◆ AIM OF THE TASK: In the entries that follow, copy exactly each line from the first through the line with "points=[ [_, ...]".

◆ Stored data entries:
——————————

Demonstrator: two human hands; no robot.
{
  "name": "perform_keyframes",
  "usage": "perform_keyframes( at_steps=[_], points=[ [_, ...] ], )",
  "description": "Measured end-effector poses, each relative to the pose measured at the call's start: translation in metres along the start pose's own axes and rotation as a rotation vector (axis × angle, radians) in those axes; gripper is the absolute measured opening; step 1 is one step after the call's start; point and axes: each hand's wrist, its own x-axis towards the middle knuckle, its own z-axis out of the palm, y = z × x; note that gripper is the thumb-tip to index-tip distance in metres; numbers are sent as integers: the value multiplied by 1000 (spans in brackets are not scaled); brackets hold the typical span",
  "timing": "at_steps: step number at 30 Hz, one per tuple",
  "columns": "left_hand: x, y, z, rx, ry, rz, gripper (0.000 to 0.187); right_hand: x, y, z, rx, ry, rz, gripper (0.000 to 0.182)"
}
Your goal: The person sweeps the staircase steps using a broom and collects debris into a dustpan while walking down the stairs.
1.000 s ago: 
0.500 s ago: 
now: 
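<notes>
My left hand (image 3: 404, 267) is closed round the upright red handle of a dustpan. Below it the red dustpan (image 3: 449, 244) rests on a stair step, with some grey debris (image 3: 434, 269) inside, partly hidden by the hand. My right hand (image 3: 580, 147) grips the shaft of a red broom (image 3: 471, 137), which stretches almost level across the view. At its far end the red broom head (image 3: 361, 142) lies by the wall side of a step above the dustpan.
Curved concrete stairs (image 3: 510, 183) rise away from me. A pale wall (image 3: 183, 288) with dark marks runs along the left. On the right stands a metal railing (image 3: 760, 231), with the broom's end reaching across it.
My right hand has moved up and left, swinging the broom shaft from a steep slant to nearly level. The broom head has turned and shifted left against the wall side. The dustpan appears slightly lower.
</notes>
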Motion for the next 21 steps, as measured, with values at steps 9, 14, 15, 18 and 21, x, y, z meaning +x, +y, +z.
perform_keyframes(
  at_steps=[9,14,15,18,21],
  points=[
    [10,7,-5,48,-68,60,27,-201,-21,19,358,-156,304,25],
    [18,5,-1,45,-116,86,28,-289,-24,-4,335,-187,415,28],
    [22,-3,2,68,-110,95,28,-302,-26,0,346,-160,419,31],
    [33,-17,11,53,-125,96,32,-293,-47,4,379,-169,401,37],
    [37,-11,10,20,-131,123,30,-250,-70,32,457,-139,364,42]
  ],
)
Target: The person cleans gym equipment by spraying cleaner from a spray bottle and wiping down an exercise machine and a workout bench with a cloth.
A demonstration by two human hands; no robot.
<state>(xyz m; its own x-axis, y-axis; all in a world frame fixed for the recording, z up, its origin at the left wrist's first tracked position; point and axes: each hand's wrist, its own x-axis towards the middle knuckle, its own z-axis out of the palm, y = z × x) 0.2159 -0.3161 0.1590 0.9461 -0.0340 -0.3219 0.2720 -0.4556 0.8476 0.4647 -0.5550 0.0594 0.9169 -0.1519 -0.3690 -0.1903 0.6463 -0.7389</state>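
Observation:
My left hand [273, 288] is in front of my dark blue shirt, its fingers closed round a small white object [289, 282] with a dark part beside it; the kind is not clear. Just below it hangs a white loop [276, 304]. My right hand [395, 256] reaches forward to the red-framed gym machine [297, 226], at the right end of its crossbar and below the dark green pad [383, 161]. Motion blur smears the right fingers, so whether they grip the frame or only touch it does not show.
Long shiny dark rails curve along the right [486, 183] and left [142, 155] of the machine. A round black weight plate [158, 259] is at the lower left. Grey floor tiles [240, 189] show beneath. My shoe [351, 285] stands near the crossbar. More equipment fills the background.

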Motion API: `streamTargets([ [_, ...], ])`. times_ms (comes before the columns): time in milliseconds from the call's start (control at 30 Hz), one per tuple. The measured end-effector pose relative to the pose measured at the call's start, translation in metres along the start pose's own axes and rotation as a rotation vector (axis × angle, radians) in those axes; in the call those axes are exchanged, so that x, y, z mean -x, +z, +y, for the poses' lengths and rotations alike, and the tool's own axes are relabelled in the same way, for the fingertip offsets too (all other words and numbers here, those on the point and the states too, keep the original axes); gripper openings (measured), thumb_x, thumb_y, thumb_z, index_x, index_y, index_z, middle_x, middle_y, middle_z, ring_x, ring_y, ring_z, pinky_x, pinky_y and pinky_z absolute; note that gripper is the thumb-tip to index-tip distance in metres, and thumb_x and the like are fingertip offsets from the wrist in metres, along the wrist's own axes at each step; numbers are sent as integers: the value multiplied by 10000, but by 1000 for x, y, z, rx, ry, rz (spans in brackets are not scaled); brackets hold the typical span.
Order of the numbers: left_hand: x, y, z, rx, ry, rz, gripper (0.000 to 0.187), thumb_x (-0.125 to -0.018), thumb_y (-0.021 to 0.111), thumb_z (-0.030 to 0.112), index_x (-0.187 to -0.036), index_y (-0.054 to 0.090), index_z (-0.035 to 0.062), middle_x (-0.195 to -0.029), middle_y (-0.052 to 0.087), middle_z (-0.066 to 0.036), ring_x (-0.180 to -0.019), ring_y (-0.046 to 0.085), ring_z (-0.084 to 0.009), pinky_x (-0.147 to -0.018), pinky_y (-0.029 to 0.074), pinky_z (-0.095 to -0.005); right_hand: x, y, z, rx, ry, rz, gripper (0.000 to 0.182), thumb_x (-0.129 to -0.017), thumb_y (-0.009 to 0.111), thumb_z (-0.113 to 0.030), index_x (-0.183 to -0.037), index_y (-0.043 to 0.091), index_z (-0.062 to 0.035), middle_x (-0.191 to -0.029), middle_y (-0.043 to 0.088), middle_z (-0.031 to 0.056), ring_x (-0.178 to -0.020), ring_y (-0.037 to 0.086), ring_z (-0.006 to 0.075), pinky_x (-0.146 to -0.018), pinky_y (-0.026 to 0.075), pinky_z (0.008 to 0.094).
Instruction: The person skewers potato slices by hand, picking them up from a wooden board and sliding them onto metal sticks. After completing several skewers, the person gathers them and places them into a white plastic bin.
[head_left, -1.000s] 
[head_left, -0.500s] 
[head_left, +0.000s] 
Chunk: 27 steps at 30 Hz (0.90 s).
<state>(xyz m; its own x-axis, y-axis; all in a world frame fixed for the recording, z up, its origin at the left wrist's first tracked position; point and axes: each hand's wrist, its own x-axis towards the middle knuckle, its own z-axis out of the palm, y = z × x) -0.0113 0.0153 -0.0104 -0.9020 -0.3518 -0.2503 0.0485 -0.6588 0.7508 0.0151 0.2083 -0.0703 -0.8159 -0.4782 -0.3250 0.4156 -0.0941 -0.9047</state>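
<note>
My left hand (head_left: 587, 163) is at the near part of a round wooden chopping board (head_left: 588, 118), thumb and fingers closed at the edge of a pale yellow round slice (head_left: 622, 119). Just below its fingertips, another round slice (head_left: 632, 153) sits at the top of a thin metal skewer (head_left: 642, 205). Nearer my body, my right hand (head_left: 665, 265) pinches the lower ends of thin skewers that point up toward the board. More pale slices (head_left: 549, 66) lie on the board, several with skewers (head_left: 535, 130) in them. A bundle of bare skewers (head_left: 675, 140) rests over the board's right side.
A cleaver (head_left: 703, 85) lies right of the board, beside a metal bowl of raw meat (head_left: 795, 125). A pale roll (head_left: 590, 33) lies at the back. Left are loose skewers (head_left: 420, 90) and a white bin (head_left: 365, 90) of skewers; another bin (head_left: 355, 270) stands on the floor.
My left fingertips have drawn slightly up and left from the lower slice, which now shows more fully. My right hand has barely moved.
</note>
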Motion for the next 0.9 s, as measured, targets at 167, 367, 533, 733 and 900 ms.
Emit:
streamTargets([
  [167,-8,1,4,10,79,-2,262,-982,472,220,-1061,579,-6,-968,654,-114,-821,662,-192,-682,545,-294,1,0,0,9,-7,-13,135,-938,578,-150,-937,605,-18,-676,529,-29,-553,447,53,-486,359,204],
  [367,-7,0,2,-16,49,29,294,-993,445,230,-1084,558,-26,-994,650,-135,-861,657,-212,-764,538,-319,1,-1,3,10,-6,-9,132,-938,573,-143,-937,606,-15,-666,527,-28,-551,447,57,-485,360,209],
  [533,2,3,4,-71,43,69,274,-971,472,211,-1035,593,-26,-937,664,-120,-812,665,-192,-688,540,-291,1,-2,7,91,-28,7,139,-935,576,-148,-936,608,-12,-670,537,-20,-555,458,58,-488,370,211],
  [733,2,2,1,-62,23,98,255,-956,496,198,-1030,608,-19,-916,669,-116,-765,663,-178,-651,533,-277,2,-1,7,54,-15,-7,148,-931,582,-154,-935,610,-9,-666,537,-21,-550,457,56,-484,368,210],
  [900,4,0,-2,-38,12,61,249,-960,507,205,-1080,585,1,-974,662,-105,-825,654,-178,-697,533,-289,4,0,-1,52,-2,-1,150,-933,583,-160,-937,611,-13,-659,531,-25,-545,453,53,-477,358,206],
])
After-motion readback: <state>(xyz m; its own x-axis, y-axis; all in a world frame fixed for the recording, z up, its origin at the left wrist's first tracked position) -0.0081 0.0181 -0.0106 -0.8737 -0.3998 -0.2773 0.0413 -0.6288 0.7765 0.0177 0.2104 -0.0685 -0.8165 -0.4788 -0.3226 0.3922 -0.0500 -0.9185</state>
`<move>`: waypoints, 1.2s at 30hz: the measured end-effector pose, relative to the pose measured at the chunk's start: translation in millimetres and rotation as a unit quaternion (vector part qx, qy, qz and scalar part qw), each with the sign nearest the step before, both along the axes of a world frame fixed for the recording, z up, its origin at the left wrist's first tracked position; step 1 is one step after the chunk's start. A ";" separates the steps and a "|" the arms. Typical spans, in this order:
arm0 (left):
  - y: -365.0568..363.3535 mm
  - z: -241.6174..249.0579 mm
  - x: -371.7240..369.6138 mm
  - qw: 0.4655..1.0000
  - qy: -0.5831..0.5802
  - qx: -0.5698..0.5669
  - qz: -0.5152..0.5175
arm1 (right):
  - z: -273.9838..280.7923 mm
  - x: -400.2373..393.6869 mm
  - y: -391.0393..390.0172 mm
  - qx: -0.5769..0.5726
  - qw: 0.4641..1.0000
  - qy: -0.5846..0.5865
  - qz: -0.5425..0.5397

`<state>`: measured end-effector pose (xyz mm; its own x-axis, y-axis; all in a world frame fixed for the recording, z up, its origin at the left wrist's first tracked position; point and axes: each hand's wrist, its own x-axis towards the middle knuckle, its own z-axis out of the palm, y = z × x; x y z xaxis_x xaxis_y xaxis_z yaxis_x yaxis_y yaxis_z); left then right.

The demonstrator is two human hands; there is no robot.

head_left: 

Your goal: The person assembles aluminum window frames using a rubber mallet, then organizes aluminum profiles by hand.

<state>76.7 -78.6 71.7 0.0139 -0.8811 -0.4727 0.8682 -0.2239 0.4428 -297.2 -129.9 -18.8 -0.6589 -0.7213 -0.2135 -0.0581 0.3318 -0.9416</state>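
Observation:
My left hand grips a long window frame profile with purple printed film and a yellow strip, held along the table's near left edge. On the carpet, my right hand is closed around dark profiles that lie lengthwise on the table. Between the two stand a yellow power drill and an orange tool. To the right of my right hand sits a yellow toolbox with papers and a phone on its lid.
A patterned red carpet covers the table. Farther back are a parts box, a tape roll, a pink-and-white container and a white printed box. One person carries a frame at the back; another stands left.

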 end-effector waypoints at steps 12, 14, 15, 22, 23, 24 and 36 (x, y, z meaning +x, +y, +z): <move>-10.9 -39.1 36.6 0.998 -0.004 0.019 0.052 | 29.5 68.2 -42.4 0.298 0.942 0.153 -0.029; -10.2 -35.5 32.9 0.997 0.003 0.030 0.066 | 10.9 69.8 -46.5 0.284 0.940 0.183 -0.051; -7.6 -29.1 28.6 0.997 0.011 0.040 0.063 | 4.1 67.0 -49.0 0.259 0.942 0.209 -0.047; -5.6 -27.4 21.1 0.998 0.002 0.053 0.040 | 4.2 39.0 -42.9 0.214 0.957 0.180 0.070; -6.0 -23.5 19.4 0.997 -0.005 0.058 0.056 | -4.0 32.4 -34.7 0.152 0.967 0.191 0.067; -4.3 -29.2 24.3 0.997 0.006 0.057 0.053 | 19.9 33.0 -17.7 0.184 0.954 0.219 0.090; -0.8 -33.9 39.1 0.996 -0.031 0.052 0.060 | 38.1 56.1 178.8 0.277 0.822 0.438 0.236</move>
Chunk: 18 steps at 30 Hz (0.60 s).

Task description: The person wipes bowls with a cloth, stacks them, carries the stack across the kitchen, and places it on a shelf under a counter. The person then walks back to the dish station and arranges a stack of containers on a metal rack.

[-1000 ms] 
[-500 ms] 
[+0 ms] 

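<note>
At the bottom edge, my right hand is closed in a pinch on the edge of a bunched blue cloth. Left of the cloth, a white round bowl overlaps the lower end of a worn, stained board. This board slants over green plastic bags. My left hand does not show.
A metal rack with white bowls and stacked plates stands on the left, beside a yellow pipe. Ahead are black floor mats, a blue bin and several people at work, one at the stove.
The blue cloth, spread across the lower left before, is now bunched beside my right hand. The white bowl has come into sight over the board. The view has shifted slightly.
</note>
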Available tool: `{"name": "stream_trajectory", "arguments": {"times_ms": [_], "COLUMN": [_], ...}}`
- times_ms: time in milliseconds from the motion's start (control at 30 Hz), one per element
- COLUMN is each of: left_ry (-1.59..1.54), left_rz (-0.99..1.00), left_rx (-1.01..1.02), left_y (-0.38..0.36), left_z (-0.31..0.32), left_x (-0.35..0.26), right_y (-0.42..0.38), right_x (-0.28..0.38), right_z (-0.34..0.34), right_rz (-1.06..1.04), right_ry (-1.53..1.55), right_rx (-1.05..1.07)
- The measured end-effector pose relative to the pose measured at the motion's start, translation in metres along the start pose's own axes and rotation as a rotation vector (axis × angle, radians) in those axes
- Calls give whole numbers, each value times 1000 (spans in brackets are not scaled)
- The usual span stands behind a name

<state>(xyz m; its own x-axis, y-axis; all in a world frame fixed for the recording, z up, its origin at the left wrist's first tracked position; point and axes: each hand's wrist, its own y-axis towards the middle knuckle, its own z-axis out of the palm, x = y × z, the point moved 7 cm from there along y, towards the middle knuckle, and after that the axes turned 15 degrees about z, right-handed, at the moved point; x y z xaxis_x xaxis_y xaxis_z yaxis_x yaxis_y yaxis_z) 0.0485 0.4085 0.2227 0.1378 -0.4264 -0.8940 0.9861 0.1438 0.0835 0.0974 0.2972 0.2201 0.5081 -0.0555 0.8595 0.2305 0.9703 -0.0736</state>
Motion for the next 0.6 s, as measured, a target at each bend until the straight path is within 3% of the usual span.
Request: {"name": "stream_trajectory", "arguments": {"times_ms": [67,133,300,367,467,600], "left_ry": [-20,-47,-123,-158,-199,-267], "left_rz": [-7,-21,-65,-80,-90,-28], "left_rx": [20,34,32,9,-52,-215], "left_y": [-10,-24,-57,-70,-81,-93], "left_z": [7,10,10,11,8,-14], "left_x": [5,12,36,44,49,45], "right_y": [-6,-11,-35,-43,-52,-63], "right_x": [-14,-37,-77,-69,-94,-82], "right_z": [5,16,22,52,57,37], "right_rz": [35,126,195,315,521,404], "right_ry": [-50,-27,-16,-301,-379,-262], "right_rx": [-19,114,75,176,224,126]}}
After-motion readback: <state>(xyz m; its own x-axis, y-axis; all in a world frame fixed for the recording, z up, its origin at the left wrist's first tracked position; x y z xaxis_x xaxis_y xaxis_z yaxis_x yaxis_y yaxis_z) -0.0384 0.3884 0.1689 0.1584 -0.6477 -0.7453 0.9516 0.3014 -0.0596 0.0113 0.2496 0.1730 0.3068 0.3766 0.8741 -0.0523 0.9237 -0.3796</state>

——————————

◆ THE COMPLETED TASK:
Demonstrator: two human hands; no robot.
{
  "name": "perform_keyframes",
  "usage": "perform_keyframes( at_steps=[_], points=[ [_, ...] ], )",

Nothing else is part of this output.